As such, semiconductors have been a ‘value’ play within many technology portfolios, including ours. We have held a significant position in the sector, spread across a number of different chip manufacturers.
However, we are now refining this position. The weakness in the global consumer sector is impacting parts of the semiconductor industry. As demand for PCs or high end mobile phones diminishes, so does demand for some semiconductors. Today, parts of the semiconductor industry are seeing over-supply and orders cut back. Memory producers for example have been vulnerable to waning demand for PCs. That said, demand for electric car chips remains strong. We have reconfigured our semiconductor holdings to focus on the areas of strength.
Wage inflation
Many technology companies rely on their human capital to glean a competitive advantage. The best designers and engineers deliver innovation and technology know-how, which in turn attracts other great designers and engineers and creates a virtuous circle. Many companies have relied on lucrative share options to draw the right staff to their business.
Against this backdrop, falling share prices – which diminishes the value of share options – and rising wage inflation would appear to be a significant problem for technology companies trying to retain their competitiveness. There is a danger that wage bills soar, at a time when margins are already under pressure.
However, in our view the picture is more nuanced. First, in a climate of real uncertainty, employees are staying in position. They want to stick with the ‘safe’ option in case the economy stalls. Also, the generous packages that may have lured them away are no longer on offer. Companies such as Facebook and Amazon have slowed their frantic hiring. Equally, some of the earlier-stage, VC (Venture Capitalist)-backed companies have seen funding harder to come by, curtailing their ability to hire. Wage bills haven’t risen as much as might be expected.
That said, companies are employing softer tactics to retain key staff and help them through the cost of living crisis. Companies are bringing forward pay reviews, for example, or giving employees fuel allowances to get to work. They are also being more flexible on working arrangements.
M&A activity
Merger and acquisition (M&A) activity has been a key support for technology companies over the past decade.

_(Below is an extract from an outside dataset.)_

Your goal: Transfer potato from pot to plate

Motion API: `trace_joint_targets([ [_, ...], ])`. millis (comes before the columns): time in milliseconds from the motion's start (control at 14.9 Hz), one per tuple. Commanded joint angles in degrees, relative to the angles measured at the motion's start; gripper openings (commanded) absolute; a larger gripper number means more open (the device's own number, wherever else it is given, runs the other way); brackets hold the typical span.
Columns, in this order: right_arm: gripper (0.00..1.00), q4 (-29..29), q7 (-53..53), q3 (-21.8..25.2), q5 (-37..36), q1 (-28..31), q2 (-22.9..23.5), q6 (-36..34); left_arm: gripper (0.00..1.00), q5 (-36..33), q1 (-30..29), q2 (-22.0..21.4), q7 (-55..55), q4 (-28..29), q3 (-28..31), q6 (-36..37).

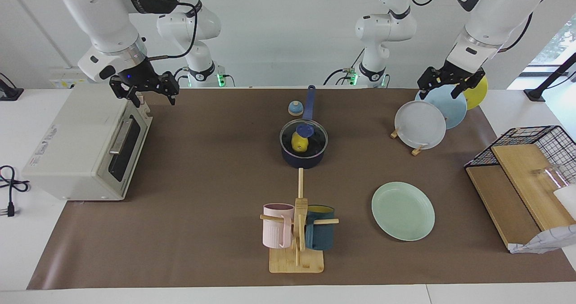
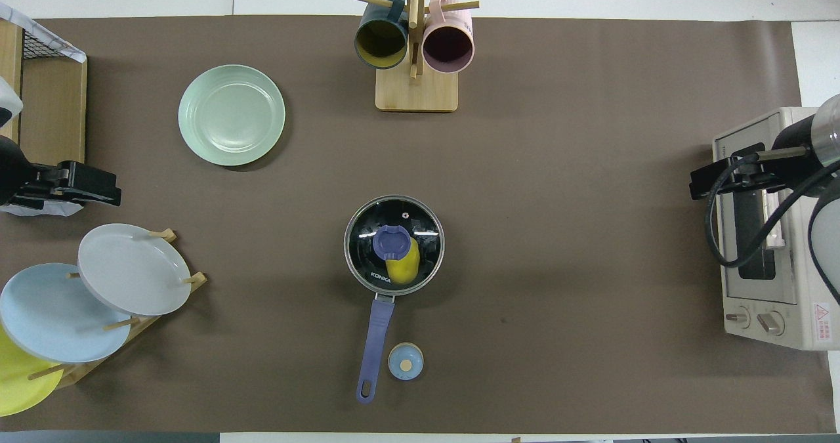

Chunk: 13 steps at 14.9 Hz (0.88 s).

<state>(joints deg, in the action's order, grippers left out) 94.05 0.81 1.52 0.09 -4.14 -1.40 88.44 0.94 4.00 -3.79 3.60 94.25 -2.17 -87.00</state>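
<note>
We judge the glass lid (image 1: 303, 138) must come off first: grip its blue knob (image 2: 390, 242) from straight above and lift clear. The potato (image 2: 403, 267) sits under it in the pot (image 1: 303, 158), mid-table; the plate (image 2: 231, 115) lies at the pot's 10 o'clock in the overhead view. The left gripper (image 1: 451, 87) hangs over the plate rack (image 2: 141, 318) and the right gripper (image 1: 148, 93) over the toaster oven (image 1: 85, 148); both look parted and hold nothing. The knob hides part of the potato.

Potato (image 1: 299, 142) bright yellow; pot (image 1: 304, 157) dark navy, blue handle; plate (image 1: 403, 211) pale mint-green.
</note>
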Motion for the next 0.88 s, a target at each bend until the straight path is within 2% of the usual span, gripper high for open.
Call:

There has been considerable speculation as to whether a tougher economic climate would see activity dry up, or whether it can continue.
Certainly, we believe the nature of M&A activity will change. Mega-mergers are becoming more difficult because of regulatory scrutiny. However, private equity buyers are still flush with cash and have started looking at public companies with greater interest. Valuations are lower and more mature, stable businesses have greater appeal than higher-risk, earlier stage companies in this environment. We’ve already seen a couple of large private equity takeovers this year.
However, this is likely to be confined to certain sectors, where the trajectory of growth is clear. This would include cybersecurity, for example, or companies connected to the digitalisation trend. There is also interest in digital infrastructure companies such as those providing fibre networks and data centres. M&A will not disappear, but the easy money that has supported it over the past few years has diminished, creating a tighter market.